Kennedy v. Mostert

O’Brien, J.:

The plaintiff purchased of the defendant Mostert the charter of the National Lloyds Eire Insurance Association for the sum of $5,000, of which amount he paid $3,000 in cash and $2,000 in promissory notes of $1,000 each, which notes not having been paid, were subsequently sued upon and judgments' obtained against the plaintiff. This action is brought to rescind the contract made upon the ground, substantially, that, being young and inexperienced, the plaintiff was overreached; and, among other things, he alleges that the persons whose names are subscribed to the articles of association of the *50National Lloyds turned over to him at the time of the sale “ did not constitute individuals, a partnership or an association of underwriters, * * * which, on the first day of October, 1892, was lawfully engaged in the business of insurance within this State, and not required by law to report to the Superintendent of Insurance, or the Insurance Department, or subject to their supervision or examination.”

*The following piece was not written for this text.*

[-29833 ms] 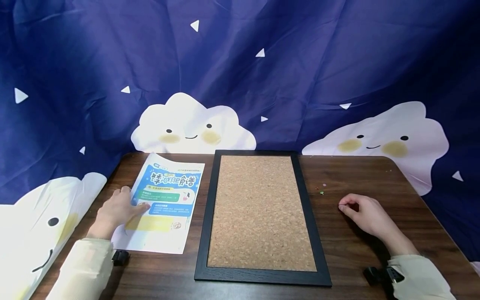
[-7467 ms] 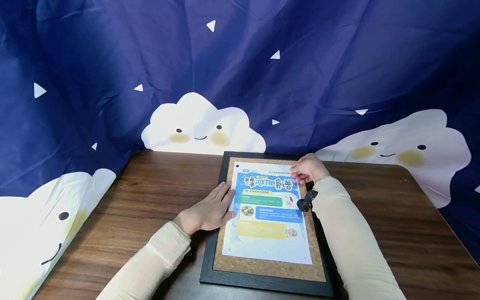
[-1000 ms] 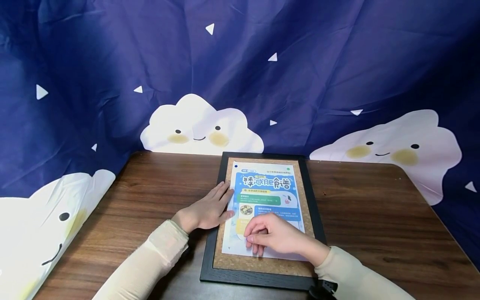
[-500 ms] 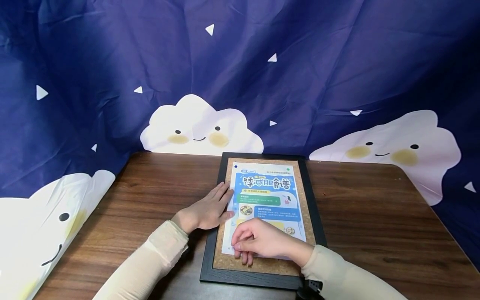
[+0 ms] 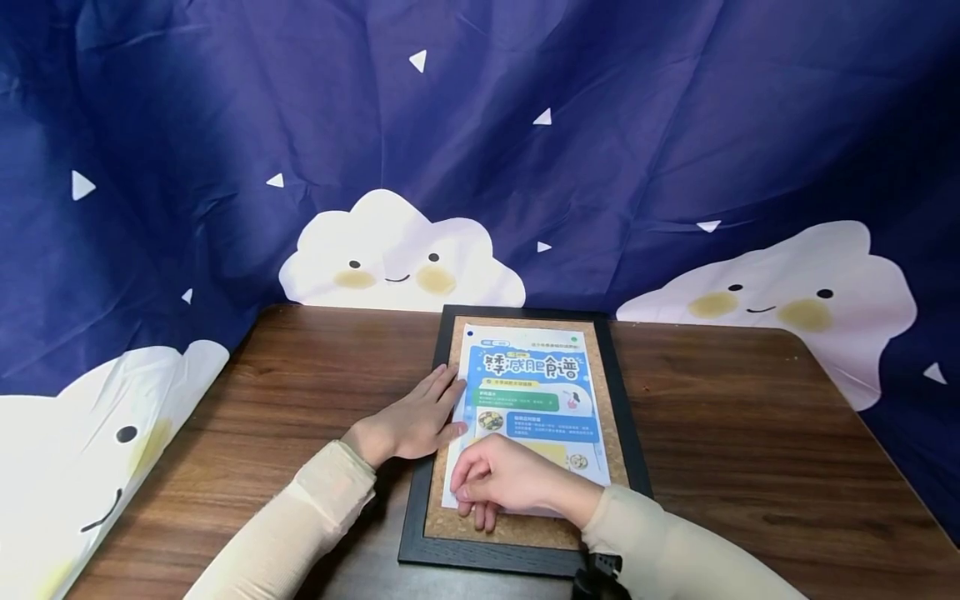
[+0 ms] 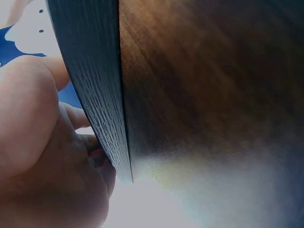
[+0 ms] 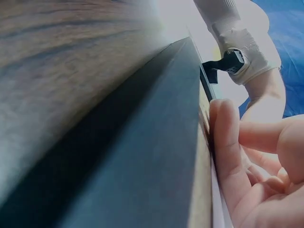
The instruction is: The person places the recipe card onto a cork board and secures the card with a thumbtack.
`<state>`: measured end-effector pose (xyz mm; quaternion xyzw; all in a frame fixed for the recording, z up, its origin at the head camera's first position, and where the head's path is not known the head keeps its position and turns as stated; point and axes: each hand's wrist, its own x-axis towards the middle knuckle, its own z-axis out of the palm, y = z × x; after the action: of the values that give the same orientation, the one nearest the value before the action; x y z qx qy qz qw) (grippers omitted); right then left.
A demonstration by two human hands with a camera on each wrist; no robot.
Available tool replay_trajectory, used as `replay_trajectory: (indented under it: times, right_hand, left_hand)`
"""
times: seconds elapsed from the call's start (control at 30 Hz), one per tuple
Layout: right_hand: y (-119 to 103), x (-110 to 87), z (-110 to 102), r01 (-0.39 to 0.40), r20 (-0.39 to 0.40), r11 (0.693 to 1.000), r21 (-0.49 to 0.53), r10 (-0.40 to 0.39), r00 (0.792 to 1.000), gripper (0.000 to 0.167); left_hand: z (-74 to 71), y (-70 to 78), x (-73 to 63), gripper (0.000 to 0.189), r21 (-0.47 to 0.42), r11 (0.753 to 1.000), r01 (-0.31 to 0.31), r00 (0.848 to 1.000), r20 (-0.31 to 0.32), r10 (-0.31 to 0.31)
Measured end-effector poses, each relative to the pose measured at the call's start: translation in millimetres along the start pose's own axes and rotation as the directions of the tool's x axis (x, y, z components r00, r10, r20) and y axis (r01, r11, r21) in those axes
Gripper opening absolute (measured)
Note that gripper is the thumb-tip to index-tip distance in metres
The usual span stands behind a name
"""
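Observation:
A printed sheet (image 5: 517, 400) with a blue title lies on a cork board (image 5: 517, 532) in a black frame (image 5: 480, 557). A blue pushpin (image 5: 470, 333) sits in its top left corner, a green pushpin (image 5: 574, 339) in its top right. My left hand (image 5: 408, 421) rests flat over the frame's left side, fingertips on the sheet's left edge. My right hand (image 5: 502, 479) pinches at the sheet's lower left corner, thumb against forefinger; the small pushpin between the fingertips is hidden. In the right wrist view, the right fingers (image 7: 225, 142) are right at the board's surface.
The board lies on a dark wooden table (image 5: 322, 375). One tiny reddish pushpin (image 5: 647, 387) lies right of the frame. A blue curtain (image 5: 450, 125) with printed clouds hangs behind the table's back edge.
Over the last second my right hand has moved left and down to the sheet's lower left corner. My left hand has stayed put. Much earlier, the sheet lay left of the bare board.

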<state>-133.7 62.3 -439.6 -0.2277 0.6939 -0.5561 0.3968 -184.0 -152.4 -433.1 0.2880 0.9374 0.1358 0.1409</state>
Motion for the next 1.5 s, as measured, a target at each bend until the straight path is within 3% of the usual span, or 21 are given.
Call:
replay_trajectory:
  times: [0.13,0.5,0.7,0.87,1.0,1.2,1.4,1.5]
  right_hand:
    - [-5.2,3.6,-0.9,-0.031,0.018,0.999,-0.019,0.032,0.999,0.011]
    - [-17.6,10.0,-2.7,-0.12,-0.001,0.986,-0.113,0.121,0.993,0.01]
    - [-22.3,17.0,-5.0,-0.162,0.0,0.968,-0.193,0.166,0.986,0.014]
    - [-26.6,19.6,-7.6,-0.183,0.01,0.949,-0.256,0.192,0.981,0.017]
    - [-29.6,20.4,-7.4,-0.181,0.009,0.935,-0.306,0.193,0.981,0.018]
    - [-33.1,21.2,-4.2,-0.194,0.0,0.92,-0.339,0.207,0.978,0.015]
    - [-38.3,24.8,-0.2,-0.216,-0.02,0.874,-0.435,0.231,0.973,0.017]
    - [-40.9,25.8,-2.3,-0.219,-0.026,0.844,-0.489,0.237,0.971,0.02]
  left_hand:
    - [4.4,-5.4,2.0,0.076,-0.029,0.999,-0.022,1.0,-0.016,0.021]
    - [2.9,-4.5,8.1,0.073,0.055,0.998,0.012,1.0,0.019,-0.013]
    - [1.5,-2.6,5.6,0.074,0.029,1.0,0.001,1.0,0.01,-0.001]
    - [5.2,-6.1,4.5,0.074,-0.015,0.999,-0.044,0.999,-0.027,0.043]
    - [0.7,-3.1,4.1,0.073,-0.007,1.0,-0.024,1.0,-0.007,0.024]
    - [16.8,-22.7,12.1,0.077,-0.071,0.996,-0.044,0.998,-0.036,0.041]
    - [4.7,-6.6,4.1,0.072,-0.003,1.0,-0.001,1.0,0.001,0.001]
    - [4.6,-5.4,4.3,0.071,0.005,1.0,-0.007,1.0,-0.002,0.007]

In thus using substantially the language of the statute (Insurance Law, Laws of 1892, chap. 690, § 57, as amd. by Laws of 1894, chap. 684), the allegation in effect is that, for some reason not disclosed, the National Lloyds was not legally constituted to do-an insurance business.

The motion was made to compel the plaintiff to give the particulars in which the persons failed to comply with the statute. Under the allegation made, the plaintiff could prove that the association was illegal, either because some of the persons were not of legal age, or were incompetent to contract, or had been fraudulently induced to sign the articles, or because the articles of association themselves were defective, or for the reason that in some other way the individuals who signed the articles did not comply with the statute.

It will thus be seen that, without definite information as to the form of attack, the defendant could be easily surprised at the trial. The allegation here is analogous to one frequently made in actions to set aside assignments for the benefit of creditors — that the assignment was made with intent to hinder, delay and defraud. There being nothing more alleged, the practice has been, in such cases, to grant the defendant, upon motion, a bill of particulars. Here, without the information which the defendant seeks, he cannot know the plaintiff’s objections to the legality of the association or be prepared to meet them on the trial, and in justice to him the issue should be made more definite by requiring the particulars to be given. Nor will this necessarily compel the plaintiff to furnish his evidence, for it will be noticed that the allegation referred to must be regarded as a conclusion of law or a statement of fact resting upon other facts undisclosed, and these undisclosed facts the defendant is entitled to know in order that he may prepare for trial.

*51We think the order should be reversed, with ten dollars costs and disbursements, and the motion granted, with ten dollars costs to abide the event.

Van Brunt, P. J\, Patterson, Ingraham and McLaughlin, JJ., concurred.

Order reversed, with ten dollars costs and disbursements, and motion granted, with ten dollars costs to abide event.